Submitted to: National Cotton Council Beltwide Cotton Conference
Publication Type: Proceedings
Publication Acceptance Date: 1/5/2004
Publication Date: 6/1/2004
Citation: Leland, J.E., Hardee, D.D. 2004. Cotton planting date and epizootiology of the cotton aphid fungus, neozygites fresenii. National Cotton Council Beltwide Cotton Conference.

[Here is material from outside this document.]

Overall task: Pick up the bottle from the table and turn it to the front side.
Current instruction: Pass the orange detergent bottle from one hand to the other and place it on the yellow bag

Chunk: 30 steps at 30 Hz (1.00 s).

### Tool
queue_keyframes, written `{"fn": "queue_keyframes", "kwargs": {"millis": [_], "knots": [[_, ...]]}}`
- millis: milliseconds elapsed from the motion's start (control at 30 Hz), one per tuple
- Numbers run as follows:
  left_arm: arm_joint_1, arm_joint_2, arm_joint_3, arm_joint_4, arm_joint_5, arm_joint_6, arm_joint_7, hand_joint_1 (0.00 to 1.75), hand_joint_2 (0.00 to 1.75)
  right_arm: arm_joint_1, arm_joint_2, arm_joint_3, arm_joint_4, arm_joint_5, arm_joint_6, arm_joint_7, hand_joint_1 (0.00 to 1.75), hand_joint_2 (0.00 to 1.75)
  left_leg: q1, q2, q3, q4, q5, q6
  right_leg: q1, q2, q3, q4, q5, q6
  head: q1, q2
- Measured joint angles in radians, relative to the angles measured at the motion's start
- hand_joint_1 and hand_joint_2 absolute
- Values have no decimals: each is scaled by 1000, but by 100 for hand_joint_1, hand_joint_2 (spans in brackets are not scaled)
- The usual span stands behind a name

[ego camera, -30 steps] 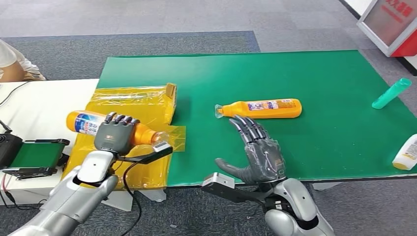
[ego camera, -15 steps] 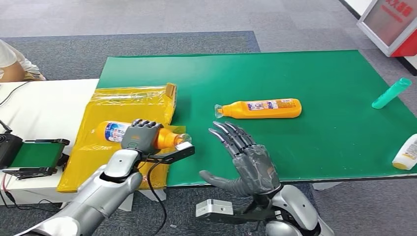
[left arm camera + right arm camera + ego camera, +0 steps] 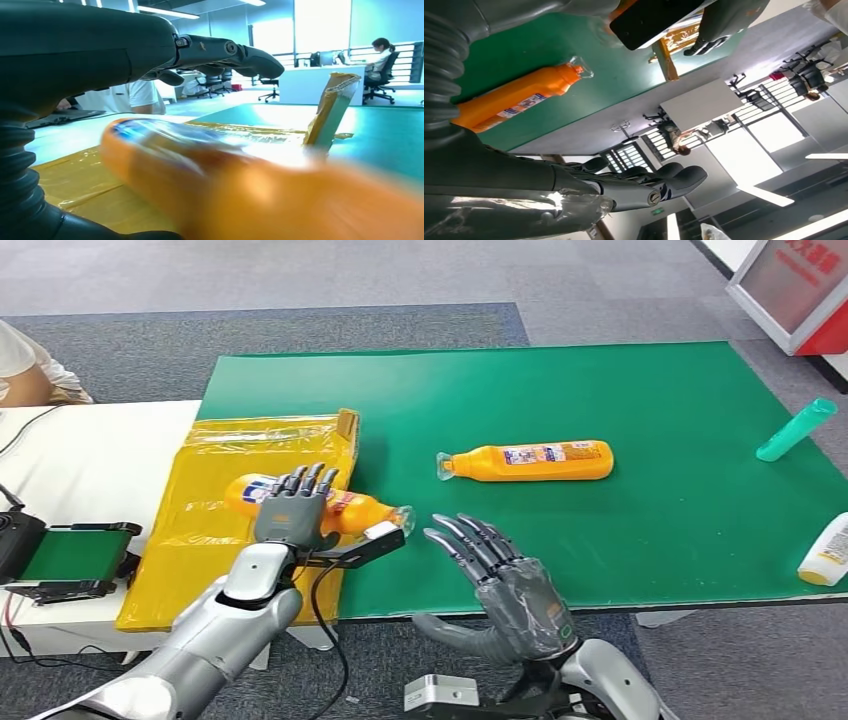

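**Spotter:** Head view first: your left robot hand (image 3: 292, 517) lies over an orange plastic bottle with a blue and white label (image 3: 330, 508), and the fingers point away from the robot across its body. You can see the clear cap end poking out past the hand toward the green mat on the worktop (image 3: 600, 400).

**Checker:** Is the bottle actually gripped?

**Spotter:** You cannot tell. From the left wrist view the fingers (image 3: 220, 52) reach out above the blurred orange body (image 3: 260, 195) with a gap showing under their tips, so the hold is uncertain.

**Checker:** Where does that bottle sit?

**Spotter:** Your landmark is the yellow plastic bag (image 3: 240, 490) spread at the left end of the green mat. The bottle lies on its side over the bag's near right part, with the cap reaching past the bag's edge onto the mat.

**Checker:** And your right robot hand?

**Spotter:** Your right robot hand (image 3: 505, 580) is spread wide and holds nothing, palm up, just off the mat's near edge, to the right of the bag. Beyond it, well right of the bag, a second orange bottle with a printed label (image 3: 530, 461) lies flat on the mat. Far right of the bag you have a teal tube (image 3: 796, 429) and a white bottle (image 3: 826, 552) at the mat's edge.
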Motion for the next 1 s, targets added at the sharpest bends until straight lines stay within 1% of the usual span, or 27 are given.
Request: {"fn": "queue_keyframes", "kwargs": {"millis": [333,433,500,600,700,867,933,1000], "knots": [[11,-1,15,14,17,17,-7,0,175,43,-1,-51,-30,8,-1,-30,0,175,0,0,0,0,0,0,0,0,0,0,0,0,0,0],[21,-3,29,9,59,20,-28,0,175,48,-1,-67,-36,11,-1,-35,0,175,0,0,0,0,0,0,0,0,0,0,0,0,0,0],[33,-6,44,-6,111,20,-59,0,175,52,-1,-75,-39,15,-1,-37,0,175,0,0,0,0,0,0,0,0,0,0,0,0,0,0],[65,-14,71,-65,256,1,-147,0,175,61,-1,-86,-41,22,-5,-38,0,175,0,0,0,0,0,0,0,0,0,0,0,0,0,0],[113,-19,93,-174,440,-64,-232,0,175,70,-1,-93,-41,26,-19,-41,0,175,0,0,0,0,0,0,0,0,0,0,0,0,0,0],[218,-13,122,-425,776,-191,-304,0,175,90,-2,-110,-39,29,-54,-43,0,175,0,0,0,0,-1,0,0,0,0,0,-1,1,0,0],[260,-11,133,-520,919,-230,-335,0,175,94,-4,-112,-36,30,-67,-43,0,175,0,0,0,0,-1,0,0,0,0,0,-1,1,0,0],[295,-6,142,-606,1019,-253,-355,0,175,97,-6,-113,-32,29,-78,-45,0,175,0,0,0,0,-1,0,0,0,0,0,-1,1,0,0]]}}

Interpretive Summary: A fungus causes massive die offs of an important insect pest of cotton, the cotton aphid. This fungus occurs every year throughout the eastern United States and is an important factor in reducing the need to control cotton aphids with chemical insecticides. We investigated how the time at which cotton was planted interacted with the timing and severity of cotton aphid die offs caused by this fungus. In addition the study provided information related to how common the fungus was within the vertical structure of the cotton plant canopy and cotton aphid numbers, temperature, and relative humidity interacted with the occurrence of this fungus. This information helps answer the basic question of why cotton aphid die off from this fungus occurs when it does; which has applications for making decisions on how we grow cotton for causing the die off to occur earlier and with greater intensity. It may also be used for developing programs where the fungus could be applied to the field to start the die off. Causing the die off to occur earlier in the season or increasing its intensity will reduce the need for insecticide applications.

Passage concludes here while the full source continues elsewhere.